Glutamate concentrations measured in microdialysates from tumor and peritumoral brain of high-grade astrocytoma patients were significantly elevated, especially proximal to tumors that contained areas of necrosis (Roslin et al. 2003). Further evidence of high extracellular glutamate in peritumoral brain can be found in a study that used magnetic resonance spectroscopy to assess the metabolic profiles of oligodendrogliomas in patients. The authors found that glutamate concentrations were significantly increased in peritumoral regions compared to uninvolved brain (Rijpkema et al. 2003). In an animal model of glioma, tumor-associated glutamate measured by microdialysis was increased almost 4-fold within the tumor and 2-fold within peritumoral brain compared to surrounding cortex; the authors speculate that although glutamate levels are known to be higher after an acute brain injury from stroke or trauma, this increase is transient, whereas elevated tumor-associated glutamate is likely to persist throughout tumor growth (Behrens et al. 2000). And finally, in a recent study using an animal model of glioma, glutamate release from tumor-containing acute brain slices was measured by HPLC-mass spectrometry and glutamate release from tumor-containing slices was significantly greater compared to control, non-tumor-bearing slices (Buckingham et al. 2011). A number of studies investigating the source of peritumoral glutamate have found that glioma cells, unable to take up glutamate due to their lack of functional astrocyte-specific transporters GLT-1 and GLAST, highly express the cystine-glutamate exchanger, system xc- through which they release cytotoxic levels of glutamate into the extracellular space (Ye and Sontheimer 1999; Takano et al. 2001; de Groot et al. 2005).

System xc- is a Na+-independent cystine/glutamate exchanger composed of a regulatory subunit, CD98, and a catalytic subunit, xCT; it serves as a key regulator of intracellular glutathione by importing one molecule of extracellular cystine, a precursor required in glutathione synthesis, in exchange for the obligatory release of one molecule of glutamate (Bannai 1986; Sato et al. 1999; for a thorough review of system xc- and it’s role in pathological conditions, see Bridges et al. 2012).

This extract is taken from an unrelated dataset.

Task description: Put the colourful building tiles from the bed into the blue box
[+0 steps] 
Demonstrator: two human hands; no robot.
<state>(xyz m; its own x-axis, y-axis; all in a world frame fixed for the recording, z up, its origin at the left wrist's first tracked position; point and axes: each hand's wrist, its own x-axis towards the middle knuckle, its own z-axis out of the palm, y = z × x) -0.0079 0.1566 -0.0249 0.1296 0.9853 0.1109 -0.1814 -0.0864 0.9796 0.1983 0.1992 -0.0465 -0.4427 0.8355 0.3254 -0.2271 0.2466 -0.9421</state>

Expression of the xCT subunit is significantly increased in human glioma cell lines and patient biopsies, and cultured glioma cells release large amount of glutamate through system xc- (Savaskan et al. 2008; Lyons et al. 2007; Ye and Sontheimer 1999). Glioma cells with experimentally inhibited xCT expression released significantly less glutamate; after these cells were intracranially implanted in rodents, these animals lived longer and showed delayed symptom development compared to animals implanted with control cells (Savaskan et al. 2008). Interestingly, animals implanted with xCT-silenced cells had similar tumor volumes as animals implanted with unaltered gliomas, yet they showed significantly less tumor-associated edema, indicating that system xc- has a role in the disruption of the blood brain barrier. Biophysical recordings conducted on peritumoral neurons in acute brain slices from glioma-bearing animals determined that neurons located closest to the tumor mass were more excitable with a reduced latency for development of epileptiform activity that was inhibited by application of a system xc- specific blocker, sulfasalazine (SAS), a drug that is used in the treatment of Crohn’s disease; SAS treatment also reduced the number of spontaneous epileptic events in glioma-implanted mice, further implicating system xc- mediated glutamate release in the generation of peritumoral seizures (Buckingham et al. 2011; for a review of SAS in the treatment of primary brain tumors, see Sontheimer and Bridges 2012).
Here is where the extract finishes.